En formation comme en pratique, on apprend généralement que la tension artérielle se mesure habituellement chez un patient allongé ou en demi-assis. Cette habitude laisse penser que la posture influence directement la valeur tensionnelle, et que la mesurer debout ou assis donnerait systématiquement des chiffres différents. C’est en fait une idée reçue : si la posture a bien un effet transitoire sur la circulation, la pression artérielle se stabilise très rapidement grâce aux mécanismes de régulation.
Généralités
La pression artérielle dépend du débit cardiaque (Qc = Fréquence cardiaque X volume sanguin) et des résistances périphériques. Lorsque le patient change de position, c’est le retour veineux qui est modifié par la gravité :
- En décubitus, le sang retourne aisément vers le cœur, la précharge (volume sanguin dans le cœur gauche) est maximale.
- En position debout, une partie du sang “s’accumule” dans les jambes et l’abdomen, ce qui diminue transitoirement la précharge et donc le volume d’éjection systolique (volume de sang éjecté à chaque contraction cardiaque).
Le lever entraîne une chute immédiate de la pression artérielle systolique lors du lever.
Compensation et équilibre
Toutefois, ce phénomène est indétectable pour nos appareils de mesure externe. En quelques secondes, les barorécepteurs de la crosse aortique et du sinus carotidien détectent cette baisse. Ils déclenchent une réponse sympathique : tachycardie et vasoconstriction périphérique, ce qui restaure le débit cardiaque et normalise la pression artérielle.
Chez un sujet sain, la systolique mesurée en décubitus, assis ou debout reste donc quasiment identique si la prise tensionnelle est faite après maintien de la position plusieurs secondes.
Il existe toutefois une exception pathologique à cette vérité.
Quand l’équilibre ne se fait pas
L’exception est l’hypotension orthostatique, situation où la compensation est insuffisante (sujets âgés, hypovolémiques, diabétiques avec neuropathie autonome, patients sous certains traitements, dysautonomie). Dans ces cas, la chute tensionnelle persiste au-delà des premières secondes et devient pathologique. Mais il s’agit d’une condition particulière, non de la norme.
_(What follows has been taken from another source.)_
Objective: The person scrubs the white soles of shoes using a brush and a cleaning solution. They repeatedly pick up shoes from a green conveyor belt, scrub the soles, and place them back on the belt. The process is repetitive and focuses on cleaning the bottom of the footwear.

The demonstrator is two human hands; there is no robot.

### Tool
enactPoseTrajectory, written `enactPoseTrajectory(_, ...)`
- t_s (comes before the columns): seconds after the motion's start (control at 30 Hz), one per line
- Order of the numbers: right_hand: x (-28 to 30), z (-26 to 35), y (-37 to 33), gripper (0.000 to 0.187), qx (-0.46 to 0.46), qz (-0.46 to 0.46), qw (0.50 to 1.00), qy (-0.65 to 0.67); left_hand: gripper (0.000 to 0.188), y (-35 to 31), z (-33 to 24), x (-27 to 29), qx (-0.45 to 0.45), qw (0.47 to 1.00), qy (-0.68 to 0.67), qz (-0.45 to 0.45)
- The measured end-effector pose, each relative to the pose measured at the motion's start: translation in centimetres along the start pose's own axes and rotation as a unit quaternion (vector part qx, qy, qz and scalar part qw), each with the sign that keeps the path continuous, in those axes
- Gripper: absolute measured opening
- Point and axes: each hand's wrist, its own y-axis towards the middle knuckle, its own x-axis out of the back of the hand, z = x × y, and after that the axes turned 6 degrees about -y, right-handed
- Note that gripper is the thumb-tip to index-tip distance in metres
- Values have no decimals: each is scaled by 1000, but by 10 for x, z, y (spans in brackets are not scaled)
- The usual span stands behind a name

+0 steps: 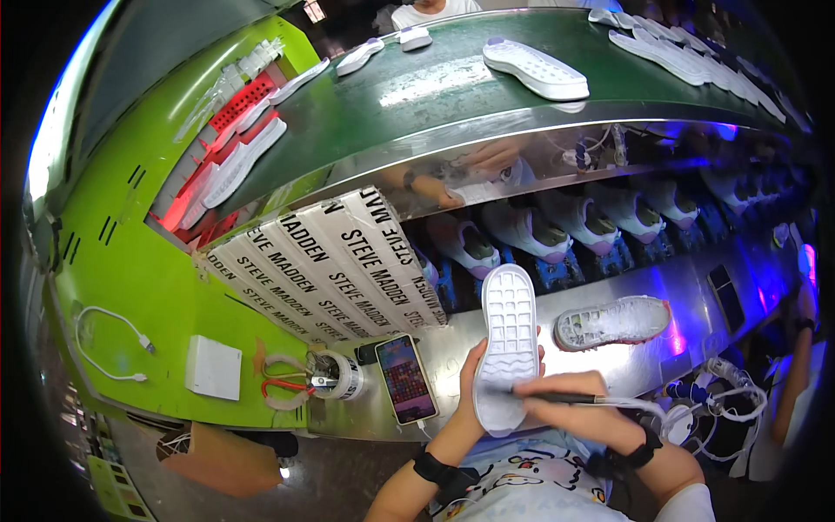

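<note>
Left hand [474,396] grips a white shoe sole [507,344] from its left edge, held upright over the near rim of the metal tabletop [452,348], tread pattern facing the camera. Right hand [578,409] is closed around a thin dark pen-like tool [561,398], tip resting on the sole's lower third. A thin white hose or cable appears to trail from the tool's rear; the view is too warped to say which.

Progress, as a judgement: work sits at the heel end; whether the upper part of the sole has been treated cannot be read from its surface. A second sole [611,320] lies flat just right of the held one, apart from both hands.

Room: a phone [406,378] lies near the left hand, with a tape roll [345,376] and red-handled scissors [283,389] further left. White cables [722,409] crowd the right. The conveyor belt [452,96] runs above, carrying more soles, well apart. The open space is mostly the tabletop strip just behind the held sole.
</note>
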Motion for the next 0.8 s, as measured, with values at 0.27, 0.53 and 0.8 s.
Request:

Pour confirmer une hypotension orthostatique, on réalise un test de recherche d’hypotension orthostatique (RHTO ou test de Schellong). Il consiste à mesurer la tension artérielle successivement en décubitus, en position assise puis debout. Le test est considéré comme positif lorsqu’une baisse significative de la pression artérielle systolique est objectivée au lever, ce qui permet d’affirmer le diagnostic.
Application aux urgences
L’idée que la posture “fait varier la tension” n’a donc pas de fondement en dehors de l’hypotension orthostatique. Ce qui doit guider la posture du patient n’est pas la crainte d’une variation tensionnelle, mais la tolérance respiratoire (semi-assis en cas de dyspnée), la stabilité hémodynamique (décubitus strict en état de choc), et le confort global (ne pas déclencher de douleur avant une prise tensionnelle).